Paul then defines how God’s mercy and love have been showed to us. He uses three verbs to do so. Paul says that we have been made alive, we have been raised, and we have been seated. The first of these three verbs points to the fact that we have been made alive. This provides a stark contrast between those individuals discussed in verse 1-3 and those in verse 4-10. In verses 1-3 they are categorized as being dead while we now see those who are in Christ as being alive. You were dead. This is true. But now you are alive.

But how are we alive. The Bible tells us that we are all appointed to die. This body, this flesh will die but our spirit will live on. That part of us that has been touched by the power of God will live forever. You see, Christ died physically so we could be made alive spiritually. While the resurrection of our bodies is yet to come, we are made alive in our spirit now. God has once again breathed His breath into. We are alive.

The second thing that God does is that He raises us up. Not only are we alive, but we are living through the power that God has bestowed upon us. Christ rose and ascended to heaven in order to conquer death and the grave. He ascended to show His power over every force, authority, or power ever raised up against God or man. You see our position in Christ has changed. We are no longer enemies of God (Romans 5:1-11). We are no longer powerless against the claims of sin but we can now resist the temptation that is at our door (James 4:7).
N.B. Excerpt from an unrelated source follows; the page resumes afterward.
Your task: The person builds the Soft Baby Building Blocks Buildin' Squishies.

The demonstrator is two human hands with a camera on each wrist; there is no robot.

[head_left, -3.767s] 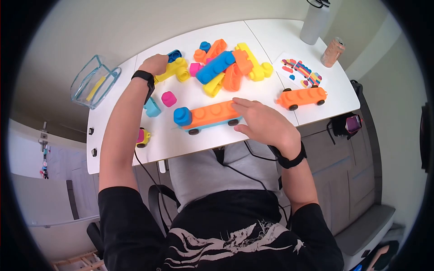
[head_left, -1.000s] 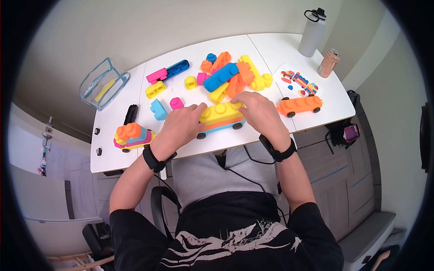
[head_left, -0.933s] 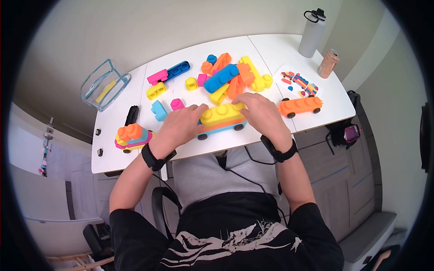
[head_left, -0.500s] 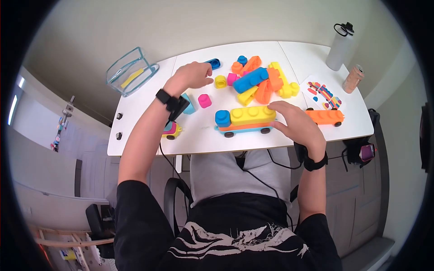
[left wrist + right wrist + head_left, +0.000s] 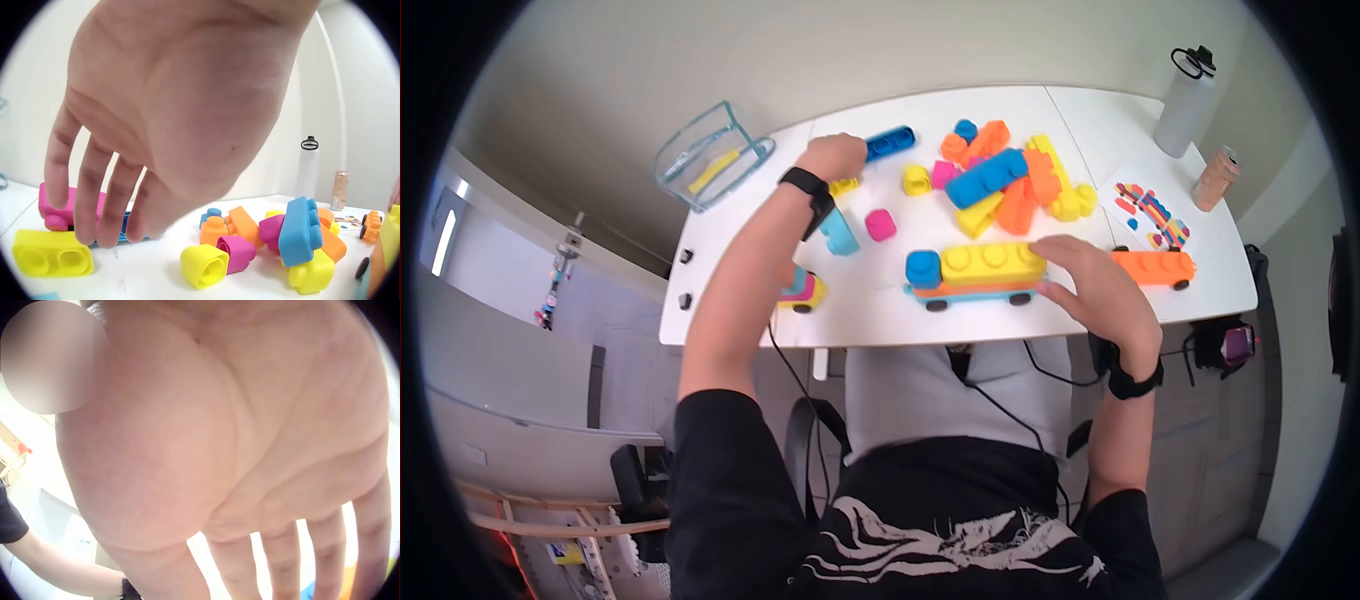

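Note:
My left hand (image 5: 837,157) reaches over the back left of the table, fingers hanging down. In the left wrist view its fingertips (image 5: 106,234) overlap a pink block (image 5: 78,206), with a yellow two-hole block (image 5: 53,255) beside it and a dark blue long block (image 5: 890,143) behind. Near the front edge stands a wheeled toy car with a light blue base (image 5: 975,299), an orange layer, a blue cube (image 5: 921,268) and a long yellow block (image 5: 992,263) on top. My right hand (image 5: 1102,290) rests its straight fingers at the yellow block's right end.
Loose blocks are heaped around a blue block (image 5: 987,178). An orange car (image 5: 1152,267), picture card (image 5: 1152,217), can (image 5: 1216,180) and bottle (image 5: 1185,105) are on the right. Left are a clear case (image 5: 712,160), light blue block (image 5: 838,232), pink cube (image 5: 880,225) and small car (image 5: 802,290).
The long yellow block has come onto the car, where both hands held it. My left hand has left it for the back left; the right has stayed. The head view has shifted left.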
We can take every thought captive (2 Corinthians 10:5). Why? We are alive and we have been raised with Christ.

And then finally, we are seated together with Christ. Now once again that is not a physical positioning but a spiritual one. In the spirit we are seated with Christ and in Christ. 2 Corinthians 5:16-20 says that From now on, therefore, we regard no one according to the flesh. Even though we once regarded Christ according to the flesh, we regard him thus no longer. Therefore, if anyone is in Christ, he is a new creation. The old has passed away; behold, the new has come. All this is from God, who through Christ reconciled us to himself and gave us the ministry of reconciliation; that is, in Christ God was reconciling the world to himself, not counting their trespasses against them, and entrusting to us the message of reconciliation. Notice that in essence that all that God did for Christ, He did for us as well. He raised Christ. He raised us. He made us alive together by grace and he seated us with Christ. We are in Christ.
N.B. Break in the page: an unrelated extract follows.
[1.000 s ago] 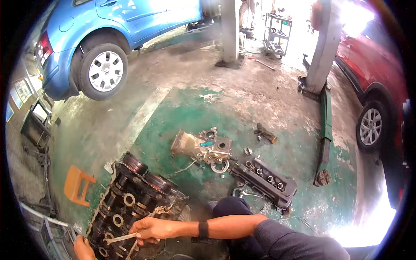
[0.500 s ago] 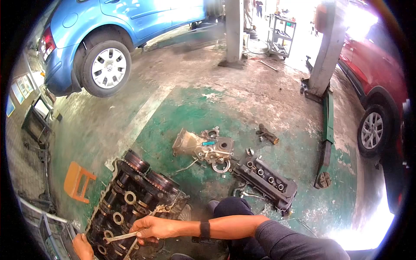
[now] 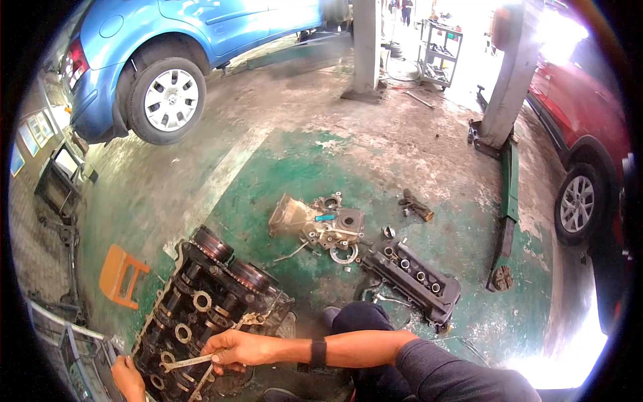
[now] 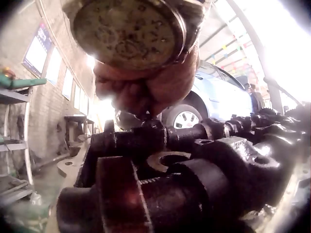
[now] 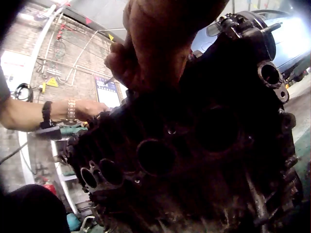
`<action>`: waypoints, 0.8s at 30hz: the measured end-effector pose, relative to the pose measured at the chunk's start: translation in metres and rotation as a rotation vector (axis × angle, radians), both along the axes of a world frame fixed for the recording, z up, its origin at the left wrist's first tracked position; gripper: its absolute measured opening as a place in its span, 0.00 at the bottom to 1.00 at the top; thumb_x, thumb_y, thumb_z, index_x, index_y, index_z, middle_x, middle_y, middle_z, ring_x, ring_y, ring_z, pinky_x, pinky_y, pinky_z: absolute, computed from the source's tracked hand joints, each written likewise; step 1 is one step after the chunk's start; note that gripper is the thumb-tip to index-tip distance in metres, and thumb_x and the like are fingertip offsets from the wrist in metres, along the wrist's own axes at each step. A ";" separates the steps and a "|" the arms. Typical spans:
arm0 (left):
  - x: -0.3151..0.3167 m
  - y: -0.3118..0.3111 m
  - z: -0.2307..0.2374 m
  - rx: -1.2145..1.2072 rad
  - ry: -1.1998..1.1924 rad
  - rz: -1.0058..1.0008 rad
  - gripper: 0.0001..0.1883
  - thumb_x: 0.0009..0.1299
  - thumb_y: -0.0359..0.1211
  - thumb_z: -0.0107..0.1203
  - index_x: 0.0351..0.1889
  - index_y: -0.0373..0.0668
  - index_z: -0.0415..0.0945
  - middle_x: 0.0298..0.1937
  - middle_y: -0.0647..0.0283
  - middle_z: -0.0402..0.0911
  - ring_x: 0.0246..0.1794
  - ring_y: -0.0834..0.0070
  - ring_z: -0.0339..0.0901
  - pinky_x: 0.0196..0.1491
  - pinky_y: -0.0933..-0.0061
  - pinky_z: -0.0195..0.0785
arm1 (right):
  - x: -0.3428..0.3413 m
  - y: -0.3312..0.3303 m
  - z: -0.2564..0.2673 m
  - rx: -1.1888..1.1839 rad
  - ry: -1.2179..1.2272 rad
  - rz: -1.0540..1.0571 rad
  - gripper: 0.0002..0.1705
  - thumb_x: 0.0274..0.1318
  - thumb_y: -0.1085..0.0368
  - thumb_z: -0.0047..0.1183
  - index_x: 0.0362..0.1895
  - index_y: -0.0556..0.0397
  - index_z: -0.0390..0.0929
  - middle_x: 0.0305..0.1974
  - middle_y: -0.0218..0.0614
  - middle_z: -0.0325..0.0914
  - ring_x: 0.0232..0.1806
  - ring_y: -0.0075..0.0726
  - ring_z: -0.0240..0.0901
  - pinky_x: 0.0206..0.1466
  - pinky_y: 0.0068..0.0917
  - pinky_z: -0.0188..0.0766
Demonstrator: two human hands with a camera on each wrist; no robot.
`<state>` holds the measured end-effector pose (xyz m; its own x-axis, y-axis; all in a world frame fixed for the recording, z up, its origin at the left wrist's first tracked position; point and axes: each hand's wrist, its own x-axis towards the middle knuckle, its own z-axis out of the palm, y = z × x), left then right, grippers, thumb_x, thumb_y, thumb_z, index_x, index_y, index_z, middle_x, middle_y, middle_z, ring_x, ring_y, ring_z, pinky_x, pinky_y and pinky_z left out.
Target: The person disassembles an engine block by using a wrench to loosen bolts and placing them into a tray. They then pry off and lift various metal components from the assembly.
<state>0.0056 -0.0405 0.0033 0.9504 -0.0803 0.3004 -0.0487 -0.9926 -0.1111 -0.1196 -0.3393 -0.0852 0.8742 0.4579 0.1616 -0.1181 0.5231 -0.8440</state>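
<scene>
My right hand (image 3: 234,350) grips one end of a metal wrench (image 3: 187,362) over a dark, oily engine (image 3: 175,303). The wrench's open-ended jaw lies over a pale ring-like part of the engine top. Far at the left side of the engine is my left hand (image 3: 128,380), right at its edge. Bent fingers (image 4: 131,94) show close over the dark shafts in the left wrist view, below a wristwatch (image 4: 129,31); I cannot tell whether they hold anything. In the right wrist view, the right hand (image 5: 155,46) reaches over the engine's side with its round ports.
An orange stool (image 3: 122,276) stands left of the engine. Ahead on the green floor lie a metal engine casing (image 3: 321,221), a black valve cover (image 3: 415,281) and dirty gloves (image 3: 416,205). A blue car (image 3: 167,40) and a lift post (image 3: 506,80) stand farther off.
The head view has shifted slightly, so the floor and cars sit a little differently. Both hands and the wrench stay in nearly the same place over the engine.
</scene>
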 end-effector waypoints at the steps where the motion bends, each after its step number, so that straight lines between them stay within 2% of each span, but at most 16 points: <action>1: 0.002 0.006 0.000 -0.011 0.002 -0.062 0.07 0.67 0.28 0.52 0.35 0.30 0.72 0.33 0.42 0.76 0.37 0.44 0.71 0.39 0.52 0.62 | 0.000 0.000 0.000 0.001 0.000 0.001 0.14 0.65 0.63 0.44 0.49 0.59 0.71 0.30 0.25 0.74 0.20 0.15 0.60 0.21 0.16 0.59; 3: 0.000 0.004 0.006 -0.023 0.003 -0.124 0.08 0.67 0.28 0.52 0.34 0.30 0.72 0.33 0.42 0.76 0.37 0.44 0.71 0.39 0.52 0.62 | -0.001 -0.001 0.002 -0.004 0.005 0.002 0.14 0.65 0.63 0.43 0.50 0.59 0.71 0.30 0.25 0.74 0.20 0.14 0.60 0.21 0.16 0.59; 5: -0.005 -0.002 0.011 -0.172 0.107 -0.050 0.08 0.67 0.28 0.52 0.34 0.30 0.72 0.33 0.42 0.76 0.35 0.44 0.70 0.37 0.54 0.61 | -0.001 -0.001 0.001 -0.003 0.003 0.000 0.15 0.65 0.64 0.43 0.50 0.59 0.71 0.30 0.25 0.74 0.20 0.14 0.60 0.21 0.16 0.59; 6: -0.005 -0.001 0.010 -0.173 0.106 -0.049 0.08 0.67 0.28 0.52 0.34 0.30 0.72 0.33 0.42 0.76 0.35 0.44 0.70 0.37 0.54 0.61 | -0.001 -0.001 0.001 -0.002 0.003 -0.002 0.15 0.65 0.64 0.43 0.50 0.59 0.71 0.30 0.25 0.74 0.20 0.14 0.60 0.22 0.16 0.59; 8: -0.005 0.005 0.006 -0.167 0.048 -0.149 0.09 0.67 0.29 0.52 0.32 0.29 0.71 0.30 0.42 0.75 0.32 0.44 0.70 0.36 0.55 0.61 | -0.001 -0.002 0.002 -0.005 0.003 0.002 0.15 0.65 0.64 0.43 0.51 0.59 0.71 0.30 0.25 0.73 0.21 0.15 0.60 0.22 0.16 0.59; 15: 0.004 0.013 -0.006 0.002 -0.087 -0.157 0.09 0.67 0.28 0.52 0.30 0.30 0.69 0.27 0.44 0.73 0.28 0.45 0.67 0.35 0.55 0.61 | 0.000 -0.002 0.003 -0.013 0.003 0.012 0.14 0.65 0.65 0.42 0.51 0.60 0.70 0.30 0.26 0.74 0.21 0.15 0.59 0.22 0.16 0.60; 17: 0.007 0.016 -0.003 -0.140 0.039 -0.098 0.08 0.66 0.27 0.53 0.31 0.30 0.68 0.28 0.45 0.73 0.28 0.46 0.66 0.36 0.56 0.61 | -0.001 -0.003 0.003 -0.022 0.007 0.010 0.14 0.65 0.65 0.42 0.51 0.60 0.70 0.30 0.26 0.74 0.21 0.15 0.59 0.22 0.16 0.60; 24: 0.004 0.020 -0.012 -0.285 -0.038 -0.193 0.09 0.65 0.27 0.54 0.30 0.30 0.67 0.27 0.46 0.71 0.28 0.50 0.66 0.36 0.57 0.61 | -0.001 -0.002 0.004 -0.039 0.031 0.016 0.15 0.65 0.65 0.42 0.52 0.60 0.69 0.31 0.27 0.74 0.21 0.16 0.60 0.22 0.16 0.60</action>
<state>0.0100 -0.0206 -0.0084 0.9135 -0.1654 0.3716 -0.2399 -0.9568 0.1640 -0.1210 -0.3417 -0.0809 0.8711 0.4771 0.1162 -0.1524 0.4877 -0.8596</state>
The essence of these three actions on the part of God relate to the fact that we have a new identity spiritually. Notice in the first three verses of Ephesians 2. Unbelievers are identified as being dead, controlled by forces more powerful than they, and they are guilty of sin and should receive the penalty of God’s wrath. But God changed that by sending His Son to die for all mankind. And if they would confess their sin and surrender their life to Christ, they would have a new identity, in Christ. They would no longer be dead but alive. They would not just be an empty shell but would have a purpose and a reason for living. And lastly, they would spiritually be seated next to the Son where they would be given honor and power to overcome every force that would come against them.
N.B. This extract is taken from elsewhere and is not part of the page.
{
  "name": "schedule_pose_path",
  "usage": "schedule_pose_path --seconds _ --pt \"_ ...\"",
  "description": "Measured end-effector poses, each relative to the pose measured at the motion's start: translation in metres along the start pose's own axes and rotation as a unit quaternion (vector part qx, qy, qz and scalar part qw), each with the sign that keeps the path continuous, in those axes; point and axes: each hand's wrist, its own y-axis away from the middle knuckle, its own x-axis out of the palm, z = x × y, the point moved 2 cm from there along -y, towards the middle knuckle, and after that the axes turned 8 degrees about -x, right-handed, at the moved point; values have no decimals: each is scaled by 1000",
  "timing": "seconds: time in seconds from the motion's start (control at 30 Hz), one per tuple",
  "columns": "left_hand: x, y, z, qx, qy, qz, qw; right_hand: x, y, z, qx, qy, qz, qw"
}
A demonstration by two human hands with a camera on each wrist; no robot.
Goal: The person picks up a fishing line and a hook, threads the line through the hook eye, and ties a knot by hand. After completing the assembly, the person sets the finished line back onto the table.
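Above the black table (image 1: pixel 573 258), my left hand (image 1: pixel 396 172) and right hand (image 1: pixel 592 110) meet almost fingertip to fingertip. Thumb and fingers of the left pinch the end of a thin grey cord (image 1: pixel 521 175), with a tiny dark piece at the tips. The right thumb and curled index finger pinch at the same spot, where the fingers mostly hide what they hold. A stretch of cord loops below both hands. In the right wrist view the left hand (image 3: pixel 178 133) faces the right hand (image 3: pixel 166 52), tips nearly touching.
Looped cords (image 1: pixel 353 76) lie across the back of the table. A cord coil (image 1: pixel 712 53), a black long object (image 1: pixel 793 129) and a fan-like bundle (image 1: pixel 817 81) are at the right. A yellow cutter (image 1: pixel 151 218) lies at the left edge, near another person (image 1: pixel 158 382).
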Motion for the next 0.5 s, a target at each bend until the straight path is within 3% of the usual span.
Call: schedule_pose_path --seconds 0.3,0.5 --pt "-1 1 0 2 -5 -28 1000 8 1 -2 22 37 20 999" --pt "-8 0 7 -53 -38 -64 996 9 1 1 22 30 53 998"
How is all of this accomplished? It is by grace, a gift we did not deserve. You did not deserve the gift of God because you were dead in your sins and not capable of making a decision for life, but God came and gave Himself so you could have life. Though undeserved and unmerited, God extended His mercy and His love to mankind. It was by grace we are saved and not by works. This means that we do nothing to achieve our own salvation.

If these things are true, and they are. Then we are called as believers to exhibit these things in our lives. How do we live this out. John Piper made the following observation concerning mercy and how we ought to live. So we say, “Because of God’s mercy revealed in Christ, therefore, I do this and not that. Because of God’s mercy revealed in Christ, therefore I speak this way and not that way. Because of God’s mercy revealed in Christ, therefore I cultivate this kind of emotion and put that kind to death. Because I exist to glorify the mercy of God in Christ, I live this way and not that way.” Christian living is built on something! It is built on the mercy and grace of God!